本編



城南大学の食堂は今日も賑わっていた。お昼時の時間なら尚更だ。


テーブルで定食を食べる中年男性、井上昭。彼はこの大学の物理学教授である。
その隣に座る同年代の男性は梶山雄太郎。井上とは教授になる前からの付き合いであり今は彼の助手をしている。


2人は昼食を食べ終わるとトレイを返却する為に立ち上がる。それを見計らい井上に忍び寄る人物がいた。


人物は井上の真正面に立ちはだかる。そして隠し持っていた何かを井上の腹部に突き刺し、皮膚を貫く鋭い音が聞こえた。
同時にトレイは井上から手放され、食器が辺りに散乱する。


「!」


人物は井上の腹部の同じ箇所を何度もめった刺しにすると、トドメとばかりに胸部を突き刺した。


状況に気付いた女学生が悲鳴を上げ、さらに騒ぎを察知した周りの学生が逃げ惑い食堂は混乱に陥る。


人物は床に這いつくばり虫の息状態の井上に冷たく言い放つ。


「さよなら教授。あの世で僕の姉に謝れよ。
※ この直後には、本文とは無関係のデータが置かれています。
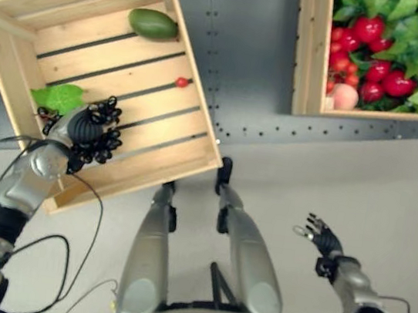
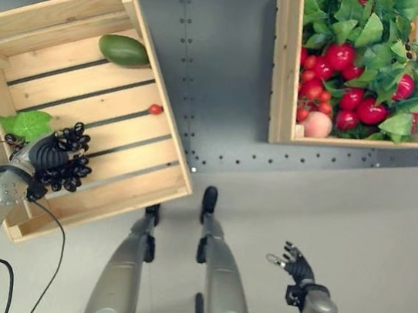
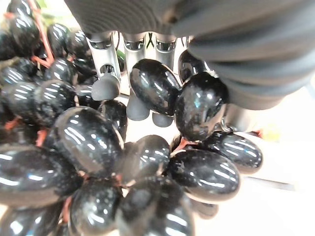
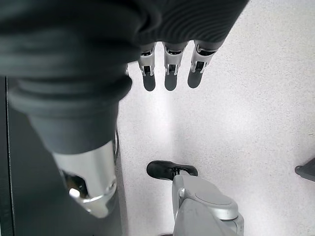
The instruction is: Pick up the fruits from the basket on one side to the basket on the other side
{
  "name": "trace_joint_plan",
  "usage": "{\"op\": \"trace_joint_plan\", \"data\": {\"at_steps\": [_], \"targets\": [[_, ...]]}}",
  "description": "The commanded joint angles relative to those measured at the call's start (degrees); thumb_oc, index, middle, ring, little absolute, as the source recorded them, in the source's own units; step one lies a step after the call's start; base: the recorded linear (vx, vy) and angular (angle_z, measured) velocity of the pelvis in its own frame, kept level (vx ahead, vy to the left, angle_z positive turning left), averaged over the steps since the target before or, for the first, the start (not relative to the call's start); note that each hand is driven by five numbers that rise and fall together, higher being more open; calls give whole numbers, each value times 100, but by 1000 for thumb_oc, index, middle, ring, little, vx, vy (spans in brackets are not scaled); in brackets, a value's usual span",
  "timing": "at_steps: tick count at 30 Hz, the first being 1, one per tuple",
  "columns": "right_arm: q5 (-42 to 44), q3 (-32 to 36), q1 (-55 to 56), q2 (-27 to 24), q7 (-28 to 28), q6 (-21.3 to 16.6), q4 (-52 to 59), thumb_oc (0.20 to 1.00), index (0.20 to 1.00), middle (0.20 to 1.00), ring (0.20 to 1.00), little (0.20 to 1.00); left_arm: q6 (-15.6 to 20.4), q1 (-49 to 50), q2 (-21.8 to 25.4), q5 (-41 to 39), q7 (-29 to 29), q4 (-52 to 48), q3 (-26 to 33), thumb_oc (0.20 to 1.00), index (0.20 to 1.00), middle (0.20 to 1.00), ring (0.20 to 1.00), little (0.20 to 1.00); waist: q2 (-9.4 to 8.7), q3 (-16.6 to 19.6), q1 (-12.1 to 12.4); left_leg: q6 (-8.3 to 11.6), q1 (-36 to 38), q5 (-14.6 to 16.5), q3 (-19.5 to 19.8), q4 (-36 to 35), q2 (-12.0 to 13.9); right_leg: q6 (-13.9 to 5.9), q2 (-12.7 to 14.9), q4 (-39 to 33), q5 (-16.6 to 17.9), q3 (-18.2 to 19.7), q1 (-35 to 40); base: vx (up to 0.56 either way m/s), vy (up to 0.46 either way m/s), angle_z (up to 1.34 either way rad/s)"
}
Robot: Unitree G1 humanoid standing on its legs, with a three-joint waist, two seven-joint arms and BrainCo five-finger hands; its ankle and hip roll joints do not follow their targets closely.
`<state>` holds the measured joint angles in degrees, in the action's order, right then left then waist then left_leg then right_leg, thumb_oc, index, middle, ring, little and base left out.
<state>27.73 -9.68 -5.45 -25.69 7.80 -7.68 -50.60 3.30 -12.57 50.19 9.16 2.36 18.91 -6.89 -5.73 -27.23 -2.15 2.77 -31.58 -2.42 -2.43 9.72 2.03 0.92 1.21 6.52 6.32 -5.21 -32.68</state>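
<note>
Placing step: left hand (image 1: pixel 84 127) fingers curled round black grape bunch (image 3: pixel 123 147) over left crate (image 1: pixel 27 10), lower left of frame; next, release. Right hand (image 1: pixel 325 237) slack, empty

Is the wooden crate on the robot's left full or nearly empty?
Nearly empty. The left crate shows mostly bare slats, with an avocado, a small red fruit, a green leaf and black grapes at the left hand.
</note>
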Motion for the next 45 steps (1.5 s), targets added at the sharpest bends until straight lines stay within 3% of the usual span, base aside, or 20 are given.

」


間もなくして人物は警備員に取り押さえられた。





数時間後、城南大学物理学助士の葛城建一は警視庁捜査一課の有する取調室の中にいた。
彼は何も置かれていない机の前に座らされ、数人の刑事に囲まれている。


「とぼけるな! 包丁でめった刺しにしておいて「覚えてない」だと? そんな都合の良い話があるわけないだろう!」
「だから私は殺ってない。覚えていない。」
「だから―――」


葛城は井上殺害を否認していた。
しかし確かに葛城は井上を大衆の前で刺殺し、大学の警備員に取り押さえられそのまま警察に引き渡されたのだ。
この状況で「覚えてない」などと通用する筈もなかった。


取調室に備え付けられているマジックミラーの向こう側では、伊吹と木内が葛城の表情を伺っていた。
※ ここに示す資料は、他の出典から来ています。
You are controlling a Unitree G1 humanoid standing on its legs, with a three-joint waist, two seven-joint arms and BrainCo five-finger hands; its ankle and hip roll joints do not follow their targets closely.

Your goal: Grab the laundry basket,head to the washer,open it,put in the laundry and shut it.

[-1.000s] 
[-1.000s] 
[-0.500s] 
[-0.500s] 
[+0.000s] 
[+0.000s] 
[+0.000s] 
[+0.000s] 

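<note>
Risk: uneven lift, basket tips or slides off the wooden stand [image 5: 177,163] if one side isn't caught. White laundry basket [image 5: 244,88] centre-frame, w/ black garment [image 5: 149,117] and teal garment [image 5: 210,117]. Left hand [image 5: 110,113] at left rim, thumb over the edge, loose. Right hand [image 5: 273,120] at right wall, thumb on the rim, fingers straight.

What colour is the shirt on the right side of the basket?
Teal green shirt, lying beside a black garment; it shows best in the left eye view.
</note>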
「葛城建一、物理学助士。前科なし、経歴を見る限り汚点のない人生を送っていたようです。」
「あの若さで大学の助士だってな。」
「何があって恩師を殺したんだか…」
「それを今から聞き込みに行くんだろう。取り調べは加藤達に任せて俺達は葛城の動機を探し出すぞ。」
「はい。」


伊吹と木内は部屋を後にして地下駐車場に向かった。